Back in his suite of rooms at Mar a Lago, the President called his outside friends and advisers for their mood-boosting chats. When he got bored with the calls, he wandered down to the public areas of the club and surveyed friendly members — who pay $200,000 a year — their thoughts on guns and the coverage of Mueller and the shooting nearby. Among them was Wayne Allen Root, a conservative commentator who has fed unfounded theories that the Clintons or the Democratic National Committee assassinated a former DNC aide, and Geraldo Rivera.

These were the exact types of conversations that Kelly tried to restrict at the White House, but at Mar a Lago, there was no stopping the onslaught of advice meant to make the President feel better at the expense of administration officials’ blood pressure. No Cabinet-level review of gun regulations can match what is said over iced tea. After all, those sipping the tea were wealthy and thus successful, while the dolts reading think tank reports were just bureaucrats, one Administration official groused.

By the time the weekend had come to its end, the list of those attacked by the President was long. He blamed the FBI and the Mueller investigation for missing signs about the Parkland shooter.
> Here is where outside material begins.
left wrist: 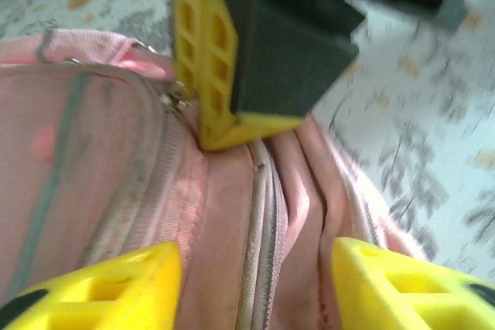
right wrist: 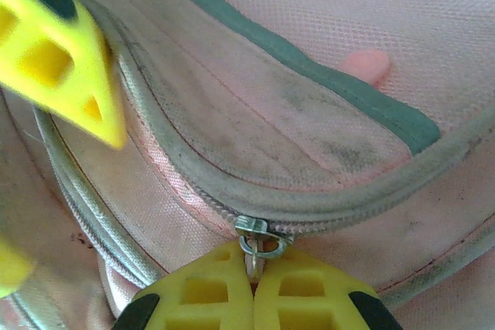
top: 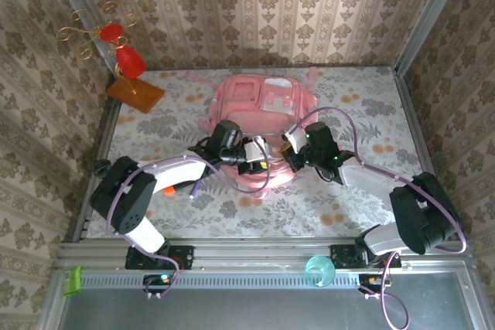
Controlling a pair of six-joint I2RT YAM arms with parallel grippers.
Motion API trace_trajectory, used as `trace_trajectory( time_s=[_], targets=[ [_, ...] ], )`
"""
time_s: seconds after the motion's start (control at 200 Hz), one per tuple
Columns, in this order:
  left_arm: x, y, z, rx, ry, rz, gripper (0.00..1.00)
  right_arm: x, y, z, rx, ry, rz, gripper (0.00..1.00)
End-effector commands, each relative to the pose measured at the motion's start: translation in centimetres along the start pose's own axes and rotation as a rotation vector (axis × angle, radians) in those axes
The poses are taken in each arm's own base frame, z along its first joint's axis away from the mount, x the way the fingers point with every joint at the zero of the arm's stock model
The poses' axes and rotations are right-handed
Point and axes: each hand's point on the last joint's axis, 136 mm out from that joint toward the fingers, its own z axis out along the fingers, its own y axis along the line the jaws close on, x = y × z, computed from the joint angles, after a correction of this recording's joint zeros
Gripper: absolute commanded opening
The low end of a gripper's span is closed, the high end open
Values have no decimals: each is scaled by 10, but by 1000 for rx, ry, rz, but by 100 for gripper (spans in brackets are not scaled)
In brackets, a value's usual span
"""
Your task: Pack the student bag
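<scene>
Grips zipper pull [right wrist: 256, 246] in closed right pincer [right wrist: 254, 270], left pincer [left wrist: 255, 251] parted, empty; risks dragging unpinned student bag [top: 257, 100].

Left arm [top: 166, 171] runs from its base toward the middle, wrist turned right. Left gripper [top: 257, 154]: jaws stand apart, gripping nothing, the 2 yellow fingers [left wrist: 100, 287] spread wide in the left wrist view. Right arm [top: 371, 175] mirrors it, running left toward the middle. Right gripper [right wrist: 254, 268]: jaws pressed together tip to tip, pinching a zipper pull [right wrist: 257, 243]. The 2 grippers sit near each other, pointing at one another, and the right gripper is close ahead of the left jaws.
</scene>
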Motion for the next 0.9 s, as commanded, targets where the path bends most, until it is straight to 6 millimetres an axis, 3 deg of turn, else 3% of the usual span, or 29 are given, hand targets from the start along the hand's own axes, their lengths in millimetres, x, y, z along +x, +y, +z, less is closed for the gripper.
trace_trajectory(
  time_s=[0.0,0.06,0.135,0.19,0.24,0.33,0.445,0.71,0.875,0.895],
  targets=[
    [-45,23,-38,-43,-145,-114,63,-23,3,-14,-41,-103,45,0],
    [-46,34,-53,-90,-165,-205,65,-22,3,-14,-41,-91,52,0],
    [-32,69,-70,-248,-149,-393,65,-22,1,-13,-33,-79,65,0],
    [-4,103,-86,-420,-88,-617,65,-21,0,-13,-27,-76,70,0],
    [27,121,-97,-532,-16,-831,64,-22,-1,-14,-22,-77,75,0],
    [64,126,-100,-561,58,-1067,62,-21,-2,-15,-17,-75,78,0],
    [85,130,-92,-556,120,-1169,62,-21,-2,-15,-12,-76,79,0],
    [89,143,-54,-379,102,-1274,50,-20,-5,-14,0,-55,89,0],
    [94,139,-32,-302,57,-1364,24,-29,-18,-13,49,-7,45,0],
    [94,139,-31,-295,44,-1374,21,-22,-22,-7,62,27,40,0]
  ],
)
He roasted the Democrats for not doing more to curb gun violence and protect immigrants. He attacked his own national security adviser, who was speaking at a major conference in Germany, for not doing more to assert that there was no Russian collusion and that Trump won on his own. He denied his own previous words on Russia and called the top Democrat on the House Intelligence Committee a “monster.” He even went after Oprah Winfrey for a segment she anchored for CBS News’ “60 Minutes.”
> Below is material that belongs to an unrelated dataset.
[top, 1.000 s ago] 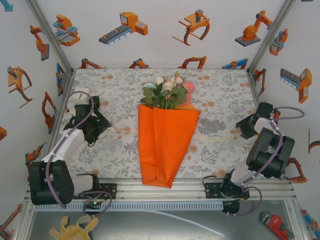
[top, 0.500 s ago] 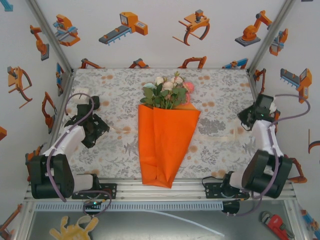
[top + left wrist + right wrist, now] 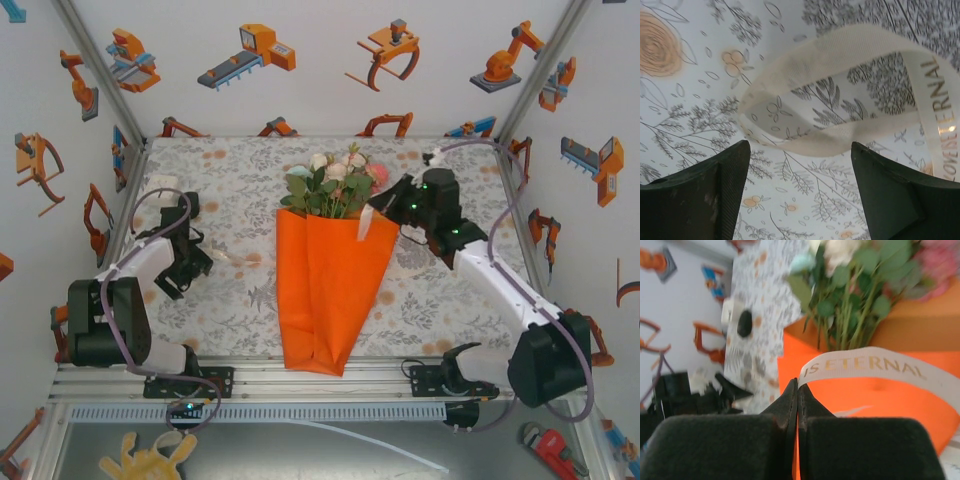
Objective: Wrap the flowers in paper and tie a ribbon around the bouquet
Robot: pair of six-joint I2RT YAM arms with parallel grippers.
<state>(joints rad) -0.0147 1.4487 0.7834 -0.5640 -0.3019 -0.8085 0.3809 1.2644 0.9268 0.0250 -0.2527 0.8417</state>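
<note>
The bouquet [image 3: 330,285] lies mid-surface, blooms at the far end. The ribbon [image 3: 875,367] should cross the paper cone [image 3: 320,320] flat and taut. The right jaws are clamped on its lettered end at the cone's right edge. The left jaws stand apart over a slack loop, well left. White walls [image 3: 320,90] carry robot stickers; the surface [image 3: 450,300] wears floral cloth.

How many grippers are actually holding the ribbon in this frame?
1. The right gripper is shut on the ribbon, by the flower end of the bouquet. The left gripper is open above a loop of it lying on the tablecloth, gripping nothing.
</note>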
Trump turned to his base with renewed catnip about the United States-led deal that curbed Iran’s nuclear program, Hillary Clinton and her paid speeches, Clinton backers’ lobbying firm and a Uranium deal — that she was not part of. It always comes back to “Crooked Hillary” in Trump’s lexicon.

The rare praise came for a pollster who used to work for him, a New York Post opinion writer who declared Trump the victor over Mueller, and Ken Starr, a Clinton-era prosecutor who had done a hit on Fox News. As always, Fox outshone the entire machinery of the federal government.
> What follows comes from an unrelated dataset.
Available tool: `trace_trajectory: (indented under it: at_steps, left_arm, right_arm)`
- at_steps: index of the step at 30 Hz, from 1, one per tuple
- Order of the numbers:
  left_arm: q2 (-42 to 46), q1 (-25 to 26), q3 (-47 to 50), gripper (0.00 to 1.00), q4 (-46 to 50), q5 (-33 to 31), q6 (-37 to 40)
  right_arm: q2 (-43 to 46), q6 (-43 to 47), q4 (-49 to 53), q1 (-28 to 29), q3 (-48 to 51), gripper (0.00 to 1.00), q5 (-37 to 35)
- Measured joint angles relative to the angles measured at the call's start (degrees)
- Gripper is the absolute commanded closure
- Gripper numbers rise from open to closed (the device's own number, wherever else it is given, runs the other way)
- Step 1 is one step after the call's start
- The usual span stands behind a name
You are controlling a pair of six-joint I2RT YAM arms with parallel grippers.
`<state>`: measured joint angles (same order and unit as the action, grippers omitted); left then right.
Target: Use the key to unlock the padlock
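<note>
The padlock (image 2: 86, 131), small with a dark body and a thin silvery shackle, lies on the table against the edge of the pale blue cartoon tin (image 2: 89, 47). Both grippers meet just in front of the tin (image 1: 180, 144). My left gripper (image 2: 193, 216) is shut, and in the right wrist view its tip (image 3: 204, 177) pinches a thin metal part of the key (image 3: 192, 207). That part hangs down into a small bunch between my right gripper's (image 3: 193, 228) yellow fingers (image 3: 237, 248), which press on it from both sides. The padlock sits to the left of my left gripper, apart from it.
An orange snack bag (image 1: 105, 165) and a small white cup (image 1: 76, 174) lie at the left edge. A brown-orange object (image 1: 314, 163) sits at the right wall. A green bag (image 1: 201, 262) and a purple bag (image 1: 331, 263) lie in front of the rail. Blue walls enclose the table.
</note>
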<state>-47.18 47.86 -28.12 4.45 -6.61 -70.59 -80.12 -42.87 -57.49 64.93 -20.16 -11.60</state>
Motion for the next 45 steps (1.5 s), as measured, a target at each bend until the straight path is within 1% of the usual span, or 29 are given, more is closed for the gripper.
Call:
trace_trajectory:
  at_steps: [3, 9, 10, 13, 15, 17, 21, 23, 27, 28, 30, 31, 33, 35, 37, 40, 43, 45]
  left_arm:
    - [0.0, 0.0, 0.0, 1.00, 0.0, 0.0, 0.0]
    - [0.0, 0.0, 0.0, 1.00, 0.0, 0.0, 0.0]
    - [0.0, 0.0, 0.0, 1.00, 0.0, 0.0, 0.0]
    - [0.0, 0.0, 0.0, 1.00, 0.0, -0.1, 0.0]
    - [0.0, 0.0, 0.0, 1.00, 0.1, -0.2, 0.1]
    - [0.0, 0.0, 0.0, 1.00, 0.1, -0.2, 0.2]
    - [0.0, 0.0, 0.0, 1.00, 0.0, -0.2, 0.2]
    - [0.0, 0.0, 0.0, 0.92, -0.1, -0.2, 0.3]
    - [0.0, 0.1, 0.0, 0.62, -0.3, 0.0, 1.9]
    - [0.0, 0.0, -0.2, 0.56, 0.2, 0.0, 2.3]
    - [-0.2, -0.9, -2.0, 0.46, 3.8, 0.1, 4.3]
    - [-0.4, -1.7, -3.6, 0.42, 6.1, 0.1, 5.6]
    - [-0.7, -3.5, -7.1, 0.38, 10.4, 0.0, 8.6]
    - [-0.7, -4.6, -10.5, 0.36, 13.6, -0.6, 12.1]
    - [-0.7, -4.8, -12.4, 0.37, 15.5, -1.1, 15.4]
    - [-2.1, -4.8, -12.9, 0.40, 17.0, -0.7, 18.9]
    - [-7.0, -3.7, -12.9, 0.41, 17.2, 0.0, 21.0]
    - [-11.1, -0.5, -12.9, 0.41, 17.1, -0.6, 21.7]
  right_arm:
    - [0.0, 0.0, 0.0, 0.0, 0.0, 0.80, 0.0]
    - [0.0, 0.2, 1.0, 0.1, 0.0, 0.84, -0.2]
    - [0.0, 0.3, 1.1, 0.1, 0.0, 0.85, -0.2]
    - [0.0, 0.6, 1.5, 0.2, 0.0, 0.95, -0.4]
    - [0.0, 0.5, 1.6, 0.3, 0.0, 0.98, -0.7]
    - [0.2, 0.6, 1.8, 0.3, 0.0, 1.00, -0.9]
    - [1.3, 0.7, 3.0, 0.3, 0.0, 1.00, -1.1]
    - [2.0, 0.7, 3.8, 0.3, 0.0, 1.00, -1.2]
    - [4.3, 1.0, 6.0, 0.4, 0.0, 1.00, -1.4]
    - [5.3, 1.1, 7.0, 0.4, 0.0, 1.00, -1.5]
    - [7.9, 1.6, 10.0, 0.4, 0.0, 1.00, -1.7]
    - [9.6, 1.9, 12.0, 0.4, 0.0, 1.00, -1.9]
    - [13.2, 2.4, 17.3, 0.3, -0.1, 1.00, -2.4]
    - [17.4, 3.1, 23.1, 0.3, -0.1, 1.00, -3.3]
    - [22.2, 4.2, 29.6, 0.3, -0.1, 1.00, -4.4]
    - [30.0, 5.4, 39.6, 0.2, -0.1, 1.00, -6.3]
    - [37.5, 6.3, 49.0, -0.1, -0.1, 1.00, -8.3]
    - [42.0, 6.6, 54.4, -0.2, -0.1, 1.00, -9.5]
Then, by Monday morning, Trump seemed to have excised the anger. As President’s Day began, Trump seemed to hit reset, only eight hours after calling the world’s first self-made African-American female billionaire a desperate has-been. “Have a great, but very reflective, President’s Day!” he tweeted.

When his motorcade arrived at a Trump golf course, where journalists are not allowed, White House aides let out a cautious sigh. Maybe, just maybe, they could get the President through 18 holes and back to Washington without another cavalcade of insults and missteps. If only, one mused, they could take away his remote control so no one on Fox could rile him up again, or maybe Twitter could crash. Either might buy aides a breath to reset their agenda for the week.

Six hours later, Trump was apparently done with his round and back on Twitter. “Obama was President up to, and beyond, the 2016 Election. So why didn’t he do something about Russian meddling?” the President tweeted.

That’s actually the question many in his own party are now asking of Trump. After all, Trump found time to attack Oprah while staying silent on Putin, and intelligence officials last week told Congress Russia is looking at the 2018 elections for a sequel. As Trump heads back to Washington, the capital awaits his answer, even if it is more silence.